Your task:
For the data below, report only the number of lines containing the string "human".

Data under study:

⟨

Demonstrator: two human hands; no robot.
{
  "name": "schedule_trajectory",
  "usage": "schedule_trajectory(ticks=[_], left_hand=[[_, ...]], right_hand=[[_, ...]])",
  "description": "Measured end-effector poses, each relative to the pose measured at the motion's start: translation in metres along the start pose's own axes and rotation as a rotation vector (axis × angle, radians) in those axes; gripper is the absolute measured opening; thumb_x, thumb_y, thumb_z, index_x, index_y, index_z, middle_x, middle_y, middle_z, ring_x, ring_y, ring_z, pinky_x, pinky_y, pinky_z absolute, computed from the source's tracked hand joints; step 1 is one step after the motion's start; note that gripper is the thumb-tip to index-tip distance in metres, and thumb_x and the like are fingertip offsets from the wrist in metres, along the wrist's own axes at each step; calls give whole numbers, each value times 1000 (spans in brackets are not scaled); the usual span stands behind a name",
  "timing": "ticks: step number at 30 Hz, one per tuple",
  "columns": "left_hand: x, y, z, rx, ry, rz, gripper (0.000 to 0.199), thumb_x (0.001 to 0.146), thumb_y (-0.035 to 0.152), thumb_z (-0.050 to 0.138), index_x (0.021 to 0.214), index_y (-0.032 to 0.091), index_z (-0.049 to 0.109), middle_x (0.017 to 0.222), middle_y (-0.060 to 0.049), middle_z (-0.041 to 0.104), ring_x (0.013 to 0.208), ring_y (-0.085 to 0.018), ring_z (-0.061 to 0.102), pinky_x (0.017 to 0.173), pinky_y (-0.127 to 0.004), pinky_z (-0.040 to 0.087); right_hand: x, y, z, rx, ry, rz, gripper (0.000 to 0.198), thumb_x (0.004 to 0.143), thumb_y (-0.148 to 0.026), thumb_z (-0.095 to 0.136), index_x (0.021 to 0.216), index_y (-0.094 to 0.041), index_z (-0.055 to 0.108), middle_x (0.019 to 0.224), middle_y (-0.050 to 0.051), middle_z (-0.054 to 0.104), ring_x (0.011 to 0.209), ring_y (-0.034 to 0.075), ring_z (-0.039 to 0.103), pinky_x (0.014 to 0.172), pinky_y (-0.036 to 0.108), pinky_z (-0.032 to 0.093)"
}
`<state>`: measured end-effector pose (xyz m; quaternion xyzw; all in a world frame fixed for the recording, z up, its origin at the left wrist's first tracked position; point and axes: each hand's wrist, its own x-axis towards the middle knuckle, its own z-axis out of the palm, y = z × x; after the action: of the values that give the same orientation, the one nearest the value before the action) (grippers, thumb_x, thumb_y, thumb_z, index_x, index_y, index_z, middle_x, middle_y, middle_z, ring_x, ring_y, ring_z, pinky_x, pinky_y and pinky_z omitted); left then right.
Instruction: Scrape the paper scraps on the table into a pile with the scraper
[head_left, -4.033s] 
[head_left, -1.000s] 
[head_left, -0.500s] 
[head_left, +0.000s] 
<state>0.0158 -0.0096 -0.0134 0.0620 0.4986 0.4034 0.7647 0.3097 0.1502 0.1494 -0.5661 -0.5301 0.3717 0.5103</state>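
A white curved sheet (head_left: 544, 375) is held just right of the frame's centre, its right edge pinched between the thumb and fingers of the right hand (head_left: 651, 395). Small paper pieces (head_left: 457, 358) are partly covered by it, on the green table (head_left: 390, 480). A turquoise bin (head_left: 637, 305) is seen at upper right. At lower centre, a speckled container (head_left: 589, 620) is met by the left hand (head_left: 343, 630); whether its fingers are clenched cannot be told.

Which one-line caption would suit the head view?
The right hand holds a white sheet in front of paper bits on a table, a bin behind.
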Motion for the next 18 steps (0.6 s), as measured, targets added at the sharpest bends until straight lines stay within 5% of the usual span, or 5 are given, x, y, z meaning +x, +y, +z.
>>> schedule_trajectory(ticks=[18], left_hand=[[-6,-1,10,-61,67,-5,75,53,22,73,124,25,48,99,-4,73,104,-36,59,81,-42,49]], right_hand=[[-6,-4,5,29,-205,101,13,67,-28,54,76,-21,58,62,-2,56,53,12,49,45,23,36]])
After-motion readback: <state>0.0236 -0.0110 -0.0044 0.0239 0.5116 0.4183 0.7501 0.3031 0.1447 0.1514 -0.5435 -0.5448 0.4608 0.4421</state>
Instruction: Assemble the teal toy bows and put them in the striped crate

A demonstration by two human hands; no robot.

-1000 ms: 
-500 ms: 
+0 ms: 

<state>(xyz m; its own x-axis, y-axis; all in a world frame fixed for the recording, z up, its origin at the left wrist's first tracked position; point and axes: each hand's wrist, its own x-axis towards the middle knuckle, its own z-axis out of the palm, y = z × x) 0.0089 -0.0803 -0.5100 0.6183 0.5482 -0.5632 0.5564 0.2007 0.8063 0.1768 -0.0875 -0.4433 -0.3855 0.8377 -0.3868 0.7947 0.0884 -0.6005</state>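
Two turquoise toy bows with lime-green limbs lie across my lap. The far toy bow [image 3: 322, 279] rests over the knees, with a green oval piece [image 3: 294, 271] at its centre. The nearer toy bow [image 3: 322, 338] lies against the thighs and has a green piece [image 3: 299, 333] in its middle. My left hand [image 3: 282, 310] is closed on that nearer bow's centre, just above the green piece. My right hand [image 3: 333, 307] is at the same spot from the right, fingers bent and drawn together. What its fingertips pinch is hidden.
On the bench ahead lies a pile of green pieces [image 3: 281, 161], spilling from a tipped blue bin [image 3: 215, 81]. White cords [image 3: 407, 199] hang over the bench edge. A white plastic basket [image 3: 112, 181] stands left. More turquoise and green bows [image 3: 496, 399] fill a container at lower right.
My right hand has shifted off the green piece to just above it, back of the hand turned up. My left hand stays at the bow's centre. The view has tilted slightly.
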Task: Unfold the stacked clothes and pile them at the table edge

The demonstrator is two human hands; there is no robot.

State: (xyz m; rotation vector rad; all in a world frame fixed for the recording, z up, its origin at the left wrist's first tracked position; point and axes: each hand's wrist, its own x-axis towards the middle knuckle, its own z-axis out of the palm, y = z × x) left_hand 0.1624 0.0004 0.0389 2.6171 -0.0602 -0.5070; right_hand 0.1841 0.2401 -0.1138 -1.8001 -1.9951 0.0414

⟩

Written response:
3